1. Introduction
Le passage des architectures monolithiques aux microservices faiblement couplés dans les applications cloud introduit une complexité significative dans la gestion des ressources. Les développeurs doivent décider combien de ressources de calcul (par exemple, répliques de conteneurs, machines virtuelles) allouer à chaque microservice. Cette décision impacte de manière critique à la fois le coût opérationnel pour le développeur et la latence bout en bout perçue par l'utilisateur de l'application. Les méthodes traditionnelles de mise à l'échelle automatique, telles que le Horizontal Pod Autoscaling (HPA), mettent à l'échelle chaque microservice indépendamment en fonction de métriques locales comme l'utilisation du CPU. Cependant, cette approche est sous-optimale car elle ignore la nature interdépendante des microservices au sein d'un flux de travail applicatif. COLA (Collective Autoscaler) est proposé comme une solution qui alloue collectivement des ressources à travers tous les microservices avec un objectif global : minimiser le coût financier tout en garantissant que la latence bout en bout de l'application reste inférieure à une cible spécifiée.

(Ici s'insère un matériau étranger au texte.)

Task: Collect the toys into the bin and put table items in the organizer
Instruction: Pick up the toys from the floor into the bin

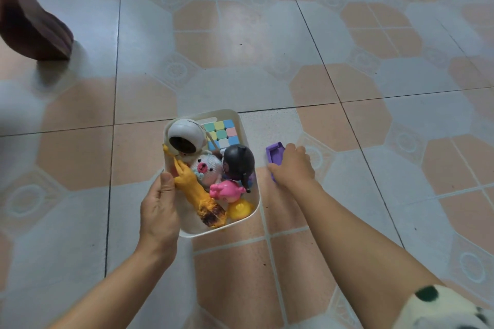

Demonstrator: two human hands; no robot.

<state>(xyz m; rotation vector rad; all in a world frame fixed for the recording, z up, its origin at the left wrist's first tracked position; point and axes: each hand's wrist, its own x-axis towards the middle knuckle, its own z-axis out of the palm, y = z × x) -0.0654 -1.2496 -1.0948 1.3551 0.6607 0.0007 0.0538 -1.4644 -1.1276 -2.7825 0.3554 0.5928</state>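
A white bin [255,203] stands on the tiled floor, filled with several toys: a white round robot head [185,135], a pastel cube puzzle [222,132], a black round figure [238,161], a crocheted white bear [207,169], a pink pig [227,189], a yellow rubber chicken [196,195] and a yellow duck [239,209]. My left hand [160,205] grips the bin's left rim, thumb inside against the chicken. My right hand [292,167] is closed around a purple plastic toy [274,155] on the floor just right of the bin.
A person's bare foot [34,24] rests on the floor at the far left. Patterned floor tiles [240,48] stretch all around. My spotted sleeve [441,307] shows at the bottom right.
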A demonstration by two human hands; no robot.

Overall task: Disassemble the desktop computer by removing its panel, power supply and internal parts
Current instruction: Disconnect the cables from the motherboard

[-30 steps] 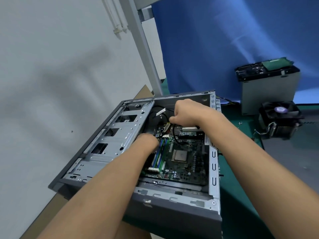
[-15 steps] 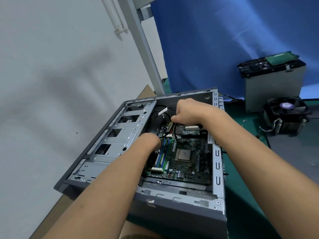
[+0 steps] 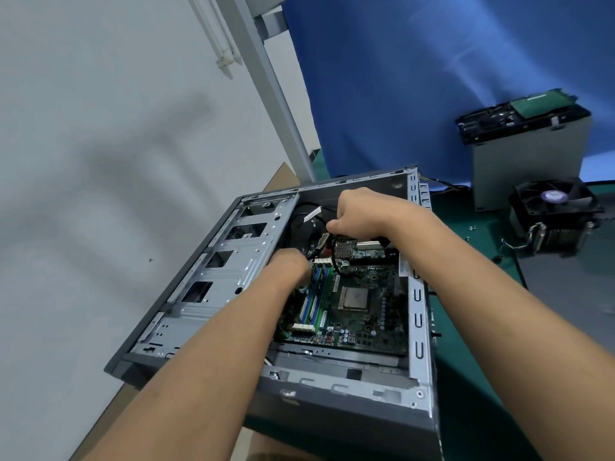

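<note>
The open grey computer case [image 3: 336, 390] lies on its side with the green motherboard [image 3: 362, 314] showing inside. My right hand [image 3: 362, 212] is curled at the far end of the board, fingers closed on a black cable [image 3: 336, 267] near a small silver heatsink [image 3: 344, 249]. My left hand [image 3: 289, 266] reaches down beside the blue and green memory slots [image 3: 316, 294]; its fingers are hidden behind the knuckles. The bare CPU socket [image 3: 354, 298] sits mid-board. A silver drive cage [image 3: 229, 271] fills the case's left half.
A grey power supply box [image 3: 529, 161] with a drive on top stands at the back right on the green mat [image 3: 472, 371]. A black CPU cooler with fan [image 3: 554, 214] sits beside it. A blue cloth hangs behind; a white wall is left.
Both hands stay at nearly the same spots inside the case. The view has drifted slightly, so the case sits a little further right in the picture.
</note>
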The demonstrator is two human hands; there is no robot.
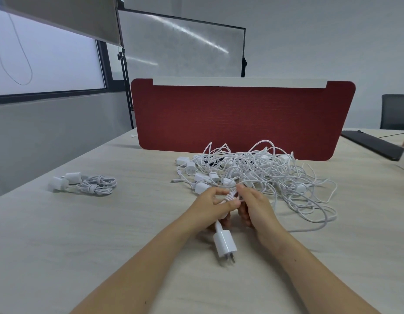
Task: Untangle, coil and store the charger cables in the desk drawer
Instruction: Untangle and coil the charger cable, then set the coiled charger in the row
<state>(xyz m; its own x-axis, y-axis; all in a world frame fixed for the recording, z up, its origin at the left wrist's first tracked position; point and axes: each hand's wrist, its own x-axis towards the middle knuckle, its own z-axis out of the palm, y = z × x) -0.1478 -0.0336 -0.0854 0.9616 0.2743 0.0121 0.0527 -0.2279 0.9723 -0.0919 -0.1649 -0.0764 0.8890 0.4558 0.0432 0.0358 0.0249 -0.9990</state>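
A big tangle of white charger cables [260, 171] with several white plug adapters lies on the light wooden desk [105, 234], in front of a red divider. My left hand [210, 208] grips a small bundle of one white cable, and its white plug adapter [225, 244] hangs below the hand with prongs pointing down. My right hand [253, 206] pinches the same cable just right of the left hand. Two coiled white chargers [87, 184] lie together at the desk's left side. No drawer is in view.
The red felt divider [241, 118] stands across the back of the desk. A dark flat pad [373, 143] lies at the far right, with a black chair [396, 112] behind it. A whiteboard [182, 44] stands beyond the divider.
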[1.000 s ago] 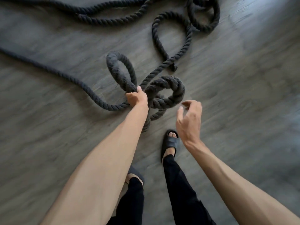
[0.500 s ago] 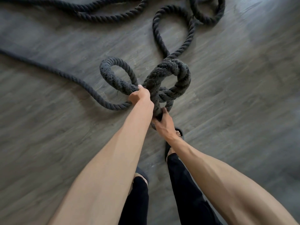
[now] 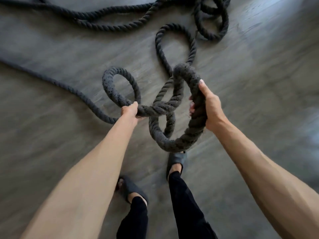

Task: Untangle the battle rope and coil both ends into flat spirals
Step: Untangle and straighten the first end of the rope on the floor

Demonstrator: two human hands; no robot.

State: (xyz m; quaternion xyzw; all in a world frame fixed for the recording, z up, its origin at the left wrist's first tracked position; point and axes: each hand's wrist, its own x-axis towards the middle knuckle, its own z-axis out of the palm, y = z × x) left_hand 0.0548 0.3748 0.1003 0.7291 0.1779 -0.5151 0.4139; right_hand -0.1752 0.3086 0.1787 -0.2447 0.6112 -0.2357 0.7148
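Observation:
A thick dark battle rope (image 3: 174, 142) lies tangled over the grey floor, with a knot of crossing strands lifted in front of me. My left hand (image 3: 131, 111) grips the rope at the base of a small upright loop (image 3: 110, 83). My right hand (image 3: 208, 107) is closed around the right side of a big loop, which hangs down above my feet. Between my hands several strands twist over one another. Further loops (image 3: 212, 31) and long runs of rope (image 3: 96, 25) lie on the floor at the top.
The floor (image 3: 259, 83) is grey wood-look planks. My two feet in dark sandals (image 3: 176, 161) stand just below the hanging loop, legs in black trousers. One long strand (image 3: 57, 81) runs off to the left edge.
My right hand went from empty to gripping the rope low near my foot, then raised the big loop and pulled it to the right. My left hand stayed on the small loop.

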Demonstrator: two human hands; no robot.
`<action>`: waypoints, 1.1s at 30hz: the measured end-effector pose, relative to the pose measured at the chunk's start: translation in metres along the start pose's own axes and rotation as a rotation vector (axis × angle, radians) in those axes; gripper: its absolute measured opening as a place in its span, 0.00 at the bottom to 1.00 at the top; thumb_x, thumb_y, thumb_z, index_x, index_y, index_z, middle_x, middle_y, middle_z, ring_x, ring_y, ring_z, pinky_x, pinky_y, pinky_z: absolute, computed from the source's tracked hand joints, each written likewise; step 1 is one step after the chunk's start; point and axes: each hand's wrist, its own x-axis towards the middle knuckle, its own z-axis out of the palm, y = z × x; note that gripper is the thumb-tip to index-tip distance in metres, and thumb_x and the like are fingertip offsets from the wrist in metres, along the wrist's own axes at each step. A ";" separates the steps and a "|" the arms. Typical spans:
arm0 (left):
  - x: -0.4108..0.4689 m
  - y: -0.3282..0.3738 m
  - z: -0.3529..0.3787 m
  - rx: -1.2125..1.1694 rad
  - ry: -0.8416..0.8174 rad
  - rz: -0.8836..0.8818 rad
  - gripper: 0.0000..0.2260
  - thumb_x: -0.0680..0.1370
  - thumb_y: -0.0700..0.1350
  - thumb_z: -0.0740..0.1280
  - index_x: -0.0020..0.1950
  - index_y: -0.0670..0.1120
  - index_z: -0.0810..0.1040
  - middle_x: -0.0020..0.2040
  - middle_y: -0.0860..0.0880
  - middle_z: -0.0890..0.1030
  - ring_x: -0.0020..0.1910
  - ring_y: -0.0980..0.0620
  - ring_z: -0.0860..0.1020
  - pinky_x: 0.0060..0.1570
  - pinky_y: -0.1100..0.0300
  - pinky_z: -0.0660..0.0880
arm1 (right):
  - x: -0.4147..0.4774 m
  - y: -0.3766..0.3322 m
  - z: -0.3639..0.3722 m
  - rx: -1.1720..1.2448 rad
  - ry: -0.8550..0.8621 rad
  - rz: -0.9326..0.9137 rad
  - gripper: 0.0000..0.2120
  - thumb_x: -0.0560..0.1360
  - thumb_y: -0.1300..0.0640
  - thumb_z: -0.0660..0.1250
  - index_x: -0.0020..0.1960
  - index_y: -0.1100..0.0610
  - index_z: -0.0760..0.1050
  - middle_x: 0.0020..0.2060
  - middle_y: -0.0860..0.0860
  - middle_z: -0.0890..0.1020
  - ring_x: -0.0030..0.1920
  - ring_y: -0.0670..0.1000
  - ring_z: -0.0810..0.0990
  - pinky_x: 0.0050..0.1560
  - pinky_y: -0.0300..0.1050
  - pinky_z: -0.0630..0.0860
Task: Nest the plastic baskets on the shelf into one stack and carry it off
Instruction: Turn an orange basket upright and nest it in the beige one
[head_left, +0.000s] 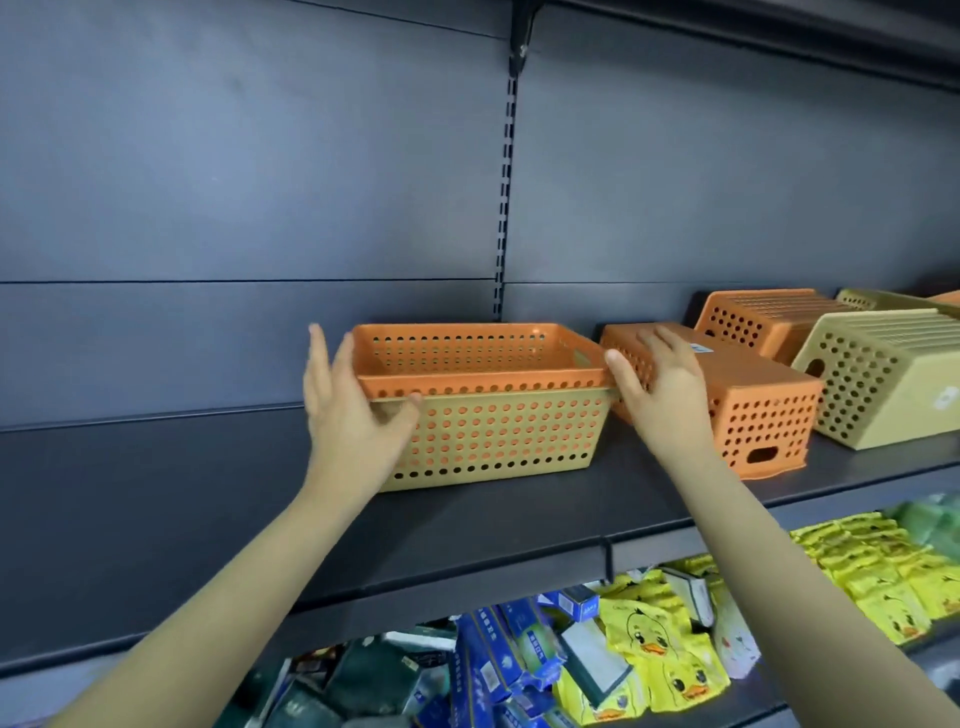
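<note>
An orange perforated basket (467, 376) sits nested inside a tan one (498, 441), upright on the dark shelf (208, 493). My left hand (348, 405) is at the pair's left end, thumb against the tan rim, fingers straight and spread upward. My right hand (670, 384) is at the right end, thumb by the orange rim's corner. Its spread fingers lie over an upside-down orange basket (763, 410) just to the right. Neither hand is closed around anything. Farther right lie another upside-down orange basket (748, 322) and an upside-down tan one (883, 384).
A further tan basket (872, 299) shows at the back right edge. The shelf's left half is bare dark metal. Below, a lower shelf holds yellow duck-print packs (660, 654) and blue boxes (493, 660). An upper shelf bracket (519, 52) hangs overhead.
</note>
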 end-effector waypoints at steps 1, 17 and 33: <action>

2. Le problème de la mise à l'échelle automatique indépendante
La mise à l'échelle automatique standard de l'industrie fonctionne actuellement de manière distribuée, par microservice. Chaque service déclenche des actions de mise à l'échelle (ajout/suppression de machines virtuelles ou de pods) lorsque sa propre utilisation des ressources (CPU, mémoire) dépasse un seuil. Le défaut fondamental est que cette vue locale ne tient pas compte de la performance globale de l'application. Améliorer la latence d'un microservice peut avoir un impact négligeable sur la latence globale perçue par l'utilisateur si un autre service de la chaîne reste un goulot d'étranglement. Cela conduit à une allocation inefficace des ressources – sur-provisionnant certains services tout en sous-provisionnant les goulots d'étranglement critiques – résultant en des coûts plus élevés sans atteindre l'objectif de niveau de service (SLO) de latence souhaité.
3. COLA : Approche de mise à l'échelle automatique collective
COLA reformule le problème de mise à l'échelle automatique comme un problème d'optimisation sous contraintes. Il remplace plusieurs autoscalers indépendants par un contrôleur unique et centralisé qui a une visibilité globale sur la topologie et la performance des microservices de l'application.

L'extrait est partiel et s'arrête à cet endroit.